(Task objective)
Your answer must be the full listing below, repeated exactly.

(Provided material)
· · · · ·

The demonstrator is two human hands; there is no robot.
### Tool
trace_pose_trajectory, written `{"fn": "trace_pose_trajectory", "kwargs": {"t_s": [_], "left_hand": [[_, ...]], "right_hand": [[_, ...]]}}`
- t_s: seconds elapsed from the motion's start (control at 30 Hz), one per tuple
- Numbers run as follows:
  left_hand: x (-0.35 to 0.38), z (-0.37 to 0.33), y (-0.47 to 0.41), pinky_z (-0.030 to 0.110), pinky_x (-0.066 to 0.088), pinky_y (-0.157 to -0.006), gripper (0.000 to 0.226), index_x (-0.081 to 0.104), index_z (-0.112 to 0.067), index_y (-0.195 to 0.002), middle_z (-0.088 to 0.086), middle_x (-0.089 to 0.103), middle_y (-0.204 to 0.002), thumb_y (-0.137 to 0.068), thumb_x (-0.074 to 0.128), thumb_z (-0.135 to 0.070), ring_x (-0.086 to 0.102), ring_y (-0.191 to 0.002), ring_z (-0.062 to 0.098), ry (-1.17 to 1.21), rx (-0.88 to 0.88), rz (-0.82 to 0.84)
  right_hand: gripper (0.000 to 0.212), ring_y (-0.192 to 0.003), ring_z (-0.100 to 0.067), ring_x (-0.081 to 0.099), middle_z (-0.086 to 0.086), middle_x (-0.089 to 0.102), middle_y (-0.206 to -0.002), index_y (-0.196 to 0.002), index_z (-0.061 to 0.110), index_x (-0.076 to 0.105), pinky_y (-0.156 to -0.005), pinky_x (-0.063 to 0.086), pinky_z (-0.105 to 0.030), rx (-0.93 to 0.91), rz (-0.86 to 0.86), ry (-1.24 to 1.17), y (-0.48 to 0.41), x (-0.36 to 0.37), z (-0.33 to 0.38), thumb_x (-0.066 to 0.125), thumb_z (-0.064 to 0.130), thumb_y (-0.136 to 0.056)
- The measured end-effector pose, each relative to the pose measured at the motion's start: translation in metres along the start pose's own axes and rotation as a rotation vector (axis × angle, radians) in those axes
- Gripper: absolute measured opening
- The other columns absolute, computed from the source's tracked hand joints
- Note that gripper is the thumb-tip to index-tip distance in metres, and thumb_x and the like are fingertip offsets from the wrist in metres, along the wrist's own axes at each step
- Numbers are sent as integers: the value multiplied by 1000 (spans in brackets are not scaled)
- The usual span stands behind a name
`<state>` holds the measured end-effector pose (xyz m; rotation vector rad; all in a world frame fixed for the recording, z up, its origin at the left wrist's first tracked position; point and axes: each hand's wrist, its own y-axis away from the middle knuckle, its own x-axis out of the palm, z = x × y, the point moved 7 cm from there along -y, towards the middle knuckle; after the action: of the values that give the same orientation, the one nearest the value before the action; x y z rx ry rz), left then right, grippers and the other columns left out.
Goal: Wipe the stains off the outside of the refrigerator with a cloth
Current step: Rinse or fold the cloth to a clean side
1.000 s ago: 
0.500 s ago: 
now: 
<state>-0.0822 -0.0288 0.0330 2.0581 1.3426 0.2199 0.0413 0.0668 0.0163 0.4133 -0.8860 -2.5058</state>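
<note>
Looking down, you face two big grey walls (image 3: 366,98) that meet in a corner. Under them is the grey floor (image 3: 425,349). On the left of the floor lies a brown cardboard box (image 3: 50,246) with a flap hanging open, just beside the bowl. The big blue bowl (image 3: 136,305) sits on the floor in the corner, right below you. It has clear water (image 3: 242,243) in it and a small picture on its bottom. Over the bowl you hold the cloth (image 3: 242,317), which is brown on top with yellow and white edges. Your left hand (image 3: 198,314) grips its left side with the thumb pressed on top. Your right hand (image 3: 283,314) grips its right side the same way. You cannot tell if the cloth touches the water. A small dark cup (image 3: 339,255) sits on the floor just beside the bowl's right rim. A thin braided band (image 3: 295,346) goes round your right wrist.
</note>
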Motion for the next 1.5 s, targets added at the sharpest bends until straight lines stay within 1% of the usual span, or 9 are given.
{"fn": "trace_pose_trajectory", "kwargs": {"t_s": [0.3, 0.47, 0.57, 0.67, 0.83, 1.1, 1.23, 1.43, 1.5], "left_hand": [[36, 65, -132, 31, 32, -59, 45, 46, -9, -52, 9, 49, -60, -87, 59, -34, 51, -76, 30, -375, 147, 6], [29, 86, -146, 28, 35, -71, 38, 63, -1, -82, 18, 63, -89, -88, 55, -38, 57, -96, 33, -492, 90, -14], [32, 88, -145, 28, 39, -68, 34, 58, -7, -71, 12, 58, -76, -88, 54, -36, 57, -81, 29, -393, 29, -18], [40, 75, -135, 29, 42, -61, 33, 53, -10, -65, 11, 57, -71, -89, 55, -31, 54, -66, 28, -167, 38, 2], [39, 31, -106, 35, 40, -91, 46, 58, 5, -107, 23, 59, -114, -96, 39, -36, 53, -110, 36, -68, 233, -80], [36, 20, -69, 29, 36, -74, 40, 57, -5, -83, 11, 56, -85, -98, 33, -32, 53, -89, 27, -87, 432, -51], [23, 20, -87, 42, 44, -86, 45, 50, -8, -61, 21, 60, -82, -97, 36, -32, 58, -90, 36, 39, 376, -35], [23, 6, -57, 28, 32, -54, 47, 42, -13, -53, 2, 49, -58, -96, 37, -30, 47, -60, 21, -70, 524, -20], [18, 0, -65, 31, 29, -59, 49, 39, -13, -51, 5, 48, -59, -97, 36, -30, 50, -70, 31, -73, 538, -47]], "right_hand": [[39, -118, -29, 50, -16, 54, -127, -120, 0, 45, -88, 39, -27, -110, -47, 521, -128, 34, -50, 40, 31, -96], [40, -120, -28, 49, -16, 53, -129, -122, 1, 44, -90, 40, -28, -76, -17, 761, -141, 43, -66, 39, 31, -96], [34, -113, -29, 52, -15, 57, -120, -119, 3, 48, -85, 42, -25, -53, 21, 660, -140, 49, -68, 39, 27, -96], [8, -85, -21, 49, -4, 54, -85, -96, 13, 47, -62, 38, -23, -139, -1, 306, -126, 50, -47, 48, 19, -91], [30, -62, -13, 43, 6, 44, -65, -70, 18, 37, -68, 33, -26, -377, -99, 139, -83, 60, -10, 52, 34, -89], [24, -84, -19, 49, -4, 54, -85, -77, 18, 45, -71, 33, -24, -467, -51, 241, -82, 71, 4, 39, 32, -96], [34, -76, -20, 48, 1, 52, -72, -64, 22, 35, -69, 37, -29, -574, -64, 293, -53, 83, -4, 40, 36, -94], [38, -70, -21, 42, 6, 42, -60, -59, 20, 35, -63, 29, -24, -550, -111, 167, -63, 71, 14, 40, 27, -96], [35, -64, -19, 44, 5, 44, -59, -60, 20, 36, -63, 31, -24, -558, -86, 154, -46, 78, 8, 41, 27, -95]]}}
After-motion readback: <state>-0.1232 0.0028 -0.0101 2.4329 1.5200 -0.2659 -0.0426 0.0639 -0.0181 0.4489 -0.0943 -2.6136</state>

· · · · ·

(Exercise answer)
The demonstrator is two human hands; there is no robot.
### Tool
trace_pose_trajectory, written `{"fn": "trace_pose_trajectory", "kwargs": {"t_s": [_], "left_hand": [[_, ...]], "right_hand": [[_, ...]]}}`
- t_s: seconds elapsed from the motion's start (control at 30 Hz), one per tuple
- Numbers run as follows:
  left_hand: x (-0.35 to 0.38), z (-0.37 to 0.33), y (-0.47 to 0.41), pinky_z (-0.030 to 0.110), pinky_x (-0.066 to 0.088), pinky_y (-0.157 to -0.006), gripper (0.000 to 0.226), index_x (-0.081 to 0.104), index_z (-0.112 to 0.067), index_y (-0.195 to 0.002), middle_z (-0.088 to 0.086), middle_x (-0.089 to 0.103), middle_y (-0.204 to 0.002), thumb_y (-0.137 to 0.068), thumb_x (-0.074 to 0.128), thumb_z (-0.135 to 0.070), ring_x (-0.086 to 0.102), ring_y (-0.191 to 0.002), ring_z (-0.062 to 0.098), ry (-1.17 to 1.21), rx (-0.88 to 0.88), rz (-0.82 to 0.84)
  right_hand: gripper (0.000 to 0.212), ring_y (-0.192 to 0.003), ring_z (-0.100 to 0.067), ring_x (-0.081 to 0.099), middle_z (-0.086 to 0.086), middle_x (-0.089 to 0.102), middle_y (-0.206 to -0.002), index_y (-0.196 to 0.002), index_z (-0.061 to 0.110), index_x (-0.076 to 0.105), pinky_y (-0.156 to -0.005), pinky_x (-0.063 to 0.086), pinky_z (-0.105 to 0.030), rx (-0.93 to 0.91), rz (-0.86 to 0.86), ry (-1.24 to 1.17), y (-0.48 to 0.41), x (-0.36 to 0.37), z (-0.33 to 0.38), thumb_x (-0.066 to 0.125), thumb_z (-0.064 to 0.130), thumb_y (-0.136 to 0.056)
- The measured end-effector pose, each relative to the pose measured at the motion's start: translation in metres along the start pose's own axes and rotation as a rotation vector (axis × angle, radians) in those axes
- Gripper: absolute measured opening
- The other columns absolute, computed from the source's tracked hand joints
- Note that gripper is the thumb-tip to index-tip distance in metres, and thumb_x and the like are fingertip offsets from the wrist in metres, along the wrist's own axes at each step
- Numbers are sent as integers: the value multiplied by 1000 (spans in brackets are not scaled)
- The usual span stands behind a name
`<state>` holds the measured end-effector pose (xyz m; rotation vector rad; all in a world frame fixed for the recording, z up, its origin at the left wrist's first tracked position; point and axes: each hand's wrist, its own y-axis away from the middle knuckle, its own x-axis out of the palm, z = x × y, the point moved 7 cm from there along -y, towards the middle knuckle; after the action: of the values that give the same orientation, the one nearest the value before the action; x y z rx ry rz), left then right, grippers and the other columns left out.
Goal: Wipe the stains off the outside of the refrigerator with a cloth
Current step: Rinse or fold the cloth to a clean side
1.000 s ago: 
0.500 s ago: 
now: 
<state>-0.0822 -0.0288 0.0330 2.0581 1.3426 0.2199 0.0413 0.0668 0.0163 0.4133 -0.8860 -2.5058</state>
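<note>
Looking down, you face two big grey walls (image 3: 366,98) that meet in a corner. Under them is the grey floor (image 3: 425,349). On the left of the floor lies a brown cardboard box (image 3: 50,246) with a flap hanging open, just beside the bowl. The big blue bowl (image 3: 136,305) sits on the floor in the corner, right below you. It has clear water (image 3: 242,243) in it and a small picture on its bottom. Over the bowl you hold the cloth (image 3: 242,317), which is brown on top with yellow and white edges. Your left hand (image 3: 198,314) grips its left side with the thumb pressed on top. Your right hand (image 3: 283,314) grips its right side the same way. You cannot tell if the cloth touches the water. A small dark cup (image 3: 339,255) sits on the floor just beside the bowl's right rim. A thin braided band (image 3: 295,346) goes round your right wrist.
</note>
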Motion for the next 1.5 s, targets added at the sharpest bends until straight lines stay within 1% of the usual span, or 9 are given.
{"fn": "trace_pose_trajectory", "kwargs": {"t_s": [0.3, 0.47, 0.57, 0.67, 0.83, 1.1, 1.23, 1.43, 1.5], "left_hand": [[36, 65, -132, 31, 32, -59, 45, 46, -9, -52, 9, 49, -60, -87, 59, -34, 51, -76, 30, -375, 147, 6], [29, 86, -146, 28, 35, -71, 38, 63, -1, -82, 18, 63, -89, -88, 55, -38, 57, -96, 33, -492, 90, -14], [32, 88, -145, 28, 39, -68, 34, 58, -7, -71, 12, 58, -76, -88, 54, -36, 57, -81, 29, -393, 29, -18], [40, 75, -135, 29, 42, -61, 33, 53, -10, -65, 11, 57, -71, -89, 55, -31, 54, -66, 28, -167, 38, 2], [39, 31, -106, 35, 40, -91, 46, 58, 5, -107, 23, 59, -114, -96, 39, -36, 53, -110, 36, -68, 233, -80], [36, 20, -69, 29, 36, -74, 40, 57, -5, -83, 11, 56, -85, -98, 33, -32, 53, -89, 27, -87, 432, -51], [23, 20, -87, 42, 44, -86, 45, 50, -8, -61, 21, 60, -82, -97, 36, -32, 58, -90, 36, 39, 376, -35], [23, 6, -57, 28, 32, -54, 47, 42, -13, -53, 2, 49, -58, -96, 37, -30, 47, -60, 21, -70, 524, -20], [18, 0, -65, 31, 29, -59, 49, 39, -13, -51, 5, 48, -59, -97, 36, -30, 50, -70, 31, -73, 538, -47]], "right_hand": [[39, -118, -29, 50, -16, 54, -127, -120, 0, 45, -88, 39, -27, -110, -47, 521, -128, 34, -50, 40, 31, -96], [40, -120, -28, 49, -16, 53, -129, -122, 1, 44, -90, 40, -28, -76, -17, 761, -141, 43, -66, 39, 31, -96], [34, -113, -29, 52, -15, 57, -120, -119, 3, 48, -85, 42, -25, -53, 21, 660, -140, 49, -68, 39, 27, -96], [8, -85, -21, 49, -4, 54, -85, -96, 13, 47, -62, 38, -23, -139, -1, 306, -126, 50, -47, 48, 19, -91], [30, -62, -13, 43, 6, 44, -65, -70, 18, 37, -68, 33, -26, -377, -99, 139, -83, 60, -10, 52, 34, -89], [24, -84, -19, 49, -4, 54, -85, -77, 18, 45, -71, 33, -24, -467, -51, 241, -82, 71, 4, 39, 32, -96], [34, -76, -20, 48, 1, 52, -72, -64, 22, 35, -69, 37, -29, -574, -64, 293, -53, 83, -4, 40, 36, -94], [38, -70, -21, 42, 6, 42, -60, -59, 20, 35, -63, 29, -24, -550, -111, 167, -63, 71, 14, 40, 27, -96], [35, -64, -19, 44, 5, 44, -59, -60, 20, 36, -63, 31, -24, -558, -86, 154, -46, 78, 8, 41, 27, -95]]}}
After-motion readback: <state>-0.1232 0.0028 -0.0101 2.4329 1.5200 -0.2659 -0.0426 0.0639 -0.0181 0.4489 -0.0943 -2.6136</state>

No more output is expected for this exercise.